## TASK STATEMENT
Transcribe the listing in full, word for word; pictures do not belong in the copy.

## DATA
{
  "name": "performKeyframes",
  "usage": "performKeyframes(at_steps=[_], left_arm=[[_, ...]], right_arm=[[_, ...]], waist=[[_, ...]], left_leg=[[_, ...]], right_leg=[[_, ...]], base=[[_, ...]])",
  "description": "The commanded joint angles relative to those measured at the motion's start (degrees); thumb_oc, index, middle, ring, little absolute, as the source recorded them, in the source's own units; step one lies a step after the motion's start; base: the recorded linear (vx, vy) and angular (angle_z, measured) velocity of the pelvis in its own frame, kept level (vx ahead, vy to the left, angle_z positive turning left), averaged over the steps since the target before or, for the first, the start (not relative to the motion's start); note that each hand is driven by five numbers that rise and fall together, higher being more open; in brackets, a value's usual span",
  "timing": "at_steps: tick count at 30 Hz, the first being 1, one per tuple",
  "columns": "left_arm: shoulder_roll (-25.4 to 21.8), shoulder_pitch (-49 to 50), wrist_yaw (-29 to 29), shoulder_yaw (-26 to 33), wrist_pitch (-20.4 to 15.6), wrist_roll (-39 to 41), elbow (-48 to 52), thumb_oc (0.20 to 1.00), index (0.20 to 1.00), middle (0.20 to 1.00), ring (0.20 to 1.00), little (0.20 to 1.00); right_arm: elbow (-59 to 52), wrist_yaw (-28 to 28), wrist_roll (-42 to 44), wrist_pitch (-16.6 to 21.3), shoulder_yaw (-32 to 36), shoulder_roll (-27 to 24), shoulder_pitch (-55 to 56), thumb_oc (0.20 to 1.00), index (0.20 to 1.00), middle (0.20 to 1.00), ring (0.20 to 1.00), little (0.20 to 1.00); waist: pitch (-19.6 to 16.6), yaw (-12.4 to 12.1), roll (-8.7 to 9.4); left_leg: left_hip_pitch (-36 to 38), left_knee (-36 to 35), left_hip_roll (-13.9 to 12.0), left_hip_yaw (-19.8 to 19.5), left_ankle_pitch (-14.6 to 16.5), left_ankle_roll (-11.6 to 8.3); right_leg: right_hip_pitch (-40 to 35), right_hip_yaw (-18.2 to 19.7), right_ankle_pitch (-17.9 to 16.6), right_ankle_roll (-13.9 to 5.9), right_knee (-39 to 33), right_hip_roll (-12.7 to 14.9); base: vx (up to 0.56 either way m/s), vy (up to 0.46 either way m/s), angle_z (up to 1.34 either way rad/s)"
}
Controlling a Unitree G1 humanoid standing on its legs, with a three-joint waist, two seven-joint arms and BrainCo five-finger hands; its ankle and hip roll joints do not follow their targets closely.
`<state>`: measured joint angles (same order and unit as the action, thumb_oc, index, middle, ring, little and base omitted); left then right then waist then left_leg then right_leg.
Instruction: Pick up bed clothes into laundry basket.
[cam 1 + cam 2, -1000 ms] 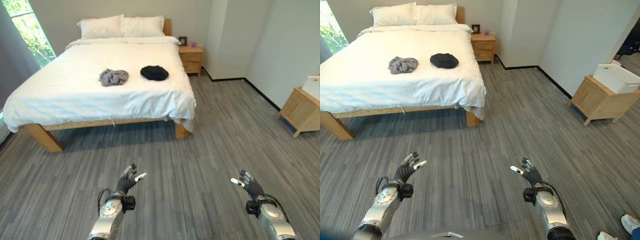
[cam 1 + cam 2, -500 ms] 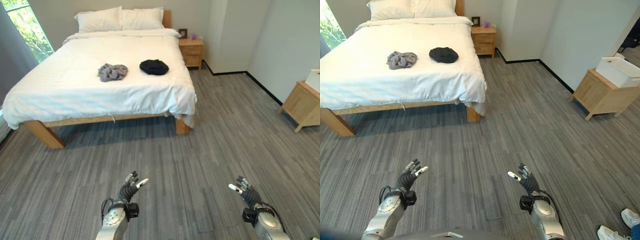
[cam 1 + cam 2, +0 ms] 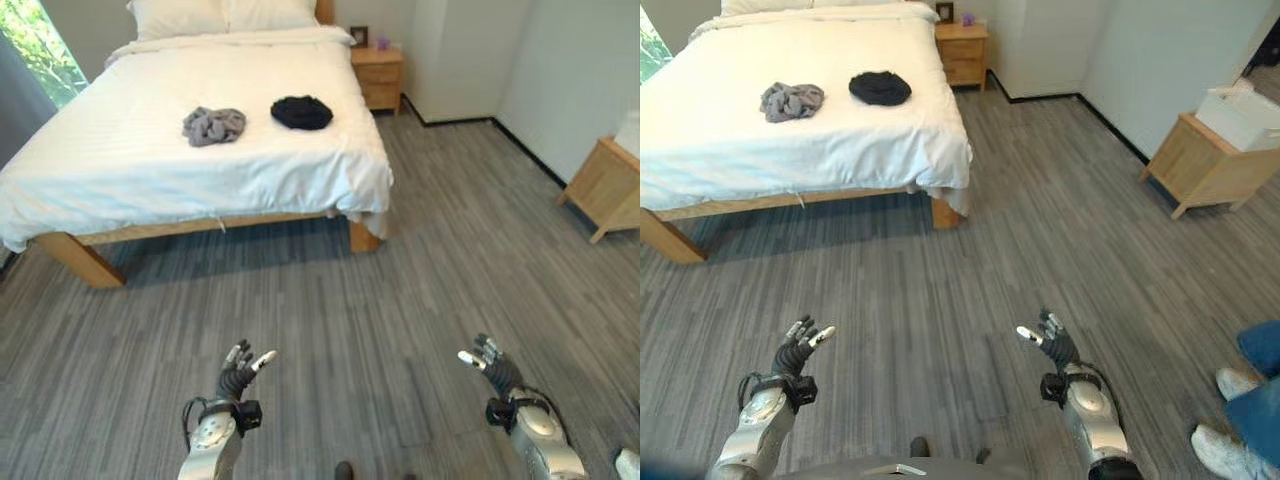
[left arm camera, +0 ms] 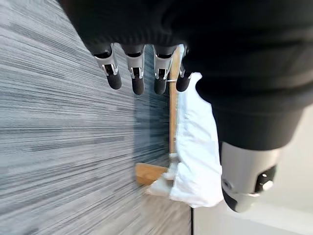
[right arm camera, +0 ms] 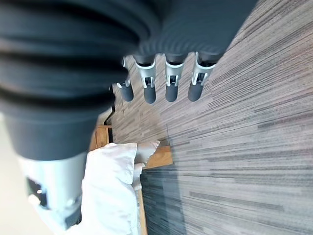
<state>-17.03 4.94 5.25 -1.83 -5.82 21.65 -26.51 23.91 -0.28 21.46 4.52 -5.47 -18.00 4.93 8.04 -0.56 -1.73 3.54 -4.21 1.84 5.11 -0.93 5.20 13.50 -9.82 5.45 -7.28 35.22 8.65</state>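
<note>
**Both hands empty over the floor, clothes on the bed**

Grey striped floor [image 3: 420, 300] takes most of the scene. Bed [image 3: 130, 160] with white cover and wooden frame sits at upper left of the head views, well ahead of the robot. Two white pillows [image 3: 225, 14] at its head end. Grey clothes [image 3: 213, 125] lie crumpled on the cover, towards the foot end; black clothes [image 3: 301, 112] lie just beside them on the robot's right, the two apart, not touching. Wooden nightstand [image 3: 963, 44] stands against the far wall beside the head of the bed, small items on top, too small to tell. On the right, a low wooden table [image 3: 1202, 165] against the wall carries a white laundry basket [image 3: 1243, 112]; contents can't be made out. Basket is well apart from the bed and the clothes.

A person's blue trouser leg [image 3: 1258, 385] and white shoes show at the lower right edge, near the right arm.

Left hand [image 3: 236, 377] is raised over bare floor at lower left, fingers [image 4: 136, 73] straight and relaxed, holding nothing. Right hand [image 3: 1054, 347] is raised over the floor at lower right, fingers [image 5: 149, 83] straight too, nothing in it. Both hands are well short of the bed.
</note>
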Motion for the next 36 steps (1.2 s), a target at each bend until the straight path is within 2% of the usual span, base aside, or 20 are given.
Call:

## SOLUTION FOR THIS EXERCISE
{
  "name": "performKeyframes",
  "usage": "performKeyframes(at_steps=[_], left_arm=[[_, ...]], right_arm=[[_, ...]], waist=[[_, ...]], left_leg=[[_, ...]], right_leg=[[_, ...]], base=[[_, ...]])",
  "description": "The commanded joint angles relative to those measured at the motion's start (degrees); thumb_oc, index, middle, ring, little absolute, as the source recorded them, in the source's own units; step one lies a step after the motion's start; base: the recorded linear (vx, vy) and angular (angle_z, measured) velocity of the pelvis in its own frame, kept level (vx ahead, vy to the left, angle_z positive turning left), averaged over the steps since the target before or, for the first, the start (not relative to the motion's start); note that each hand is driven by five numbers that rise and fall together, higher being more open; in brackets, a value's usual span",
  "timing": "at_steps: tick count at 30 Hz, the first being 1, one per tuple",
  "columns": "left_arm: shoulder_roll (-25.4 to 21.8), shoulder_pitch (-49 to 50), wrist_yaw (-29 to 29), shoulder_yaw (-26 to 33), wrist_pitch (-20.4 to 15.6), wrist_roll (-39 to 41), elbow (-48 to 52), thumb_oc (0.20 to 1.00), index (0.20 to 1.00), middle (0.20 to 1.00), ring (0.20 to 1.00), little (0.20 to 1.00); right_arm: elbow (-59 to 52), wrist_yaw (-28 to 28), wrist_roll (-42 to 44), wrist_pitch (-16.6 to 21.3), shoulder_yaw (-32 to 36), shoulder_roll (-27 to 24), shoulder_pitch (-55 to 56), thumb_oc (0.20 to 1.00), index (0.20 to 1.00), middle (0.20 to 1.00), ring (0.20 to 1.00), little (0.20 to 1.00); waist: pitch (-19.6 to 16.6), yaw (-12.4 to 12.1), roll (-8.7 to 9.4); left_leg: left_hip_pitch (-36 to 38), left_knee (-36 to 35), left_hip_roll (-13.9 to 12.0), left_hip_yaw (-19.8 to 19.5), left_ankle_pitch (-14.6 to 16.5), left_ankle_roll (-11.6 to 8.3); right_leg: right_hip_pitch (-40 to 35), right_hip_yaw (-18.2 to 19.7), right_ankle_pitch (-17.9 to 16.6), right_ankle_roll (-13.9 to 5.9), right_knee (-39 to 33), right_hip_roll (-12.7 to 14.9); base: vx (up to 0.56 either way m/s), vy (up to 0.46 either way m/s), angle_z (up to 1.34 either way rad/s)"
}
Controlling a Unitree G1 humanoid standing on its legs, with a three-joint waist, two seven-joint arms and BrainCo five-finger hands; its ankle and hip roll joints do not follow their targets closely.
`<state>`: measured joint angles (same order and unit as the action, thumb_oc, index, middle, ring, little and base omitted); left then right then waist then left_leg then right_leg.
Instruction: Pick up bed clothes into laundry basket.
[cam 1 + cam 2, -1000 ms] 
[cam 1 + cam 2, -500 ms] 
[cam 1 + cam 2, +0 ms] 
[left arm camera, +0 ms] 
[right arm camera, +0 ms] 
<state>-17.03 4.94 5.25 -1.83 -5.82 21.65 -26.51 23.91 -0.28 21.46 4.52 -5.47 -18.00 4.93 8.04 -0.56 -1.73 3.54 -4.21 1.84 5.11 -0.93 5.20 13.50 -9.82 5.45 -7.28 35.22 8.65</state>
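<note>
**Both hands empty over the floor, clothes on the bed**

Grey striped floor [image 3: 420, 300] takes most of the scene. Bed [image 3: 130, 160] with white cover and wooden frame sits at upper left of the head views, well ahead of the robot. Two white pillows [image 3: 225, 14] at its head end. Grey clothes [image 3: 213, 125] lie crumpled on the cover, towards the foot end; black clothes [image 3: 301, 112] lie just beside them on the robot's right, the two apart, not touching. Wooden nightstand [image 3: 963, 44] stands against the far wall beside the head of the bed, small items on top, too small to tell. On the right, a low wooden table [image 3: 1202, 165] against the wall carries a white laundry basket [image 3: 1243, 112]; contents can't be made out. Basket is well apart from the bed and the clothes.

A person's blue trouser leg [image 3: 1258, 385] and white shoes show at the lower right edge, near the right arm.

Left hand [image 3: 236, 377] is raised over bare floor at lower left, fingers [image 4: 136, 73] straight and relaxed, holding nothing. Right hand [image 3: 1054, 347] is raised over the floor at lower right, fingers [image 5: 149, 83] straight too, nothing in it. Both hands are well short of the bed.
</note>
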Motion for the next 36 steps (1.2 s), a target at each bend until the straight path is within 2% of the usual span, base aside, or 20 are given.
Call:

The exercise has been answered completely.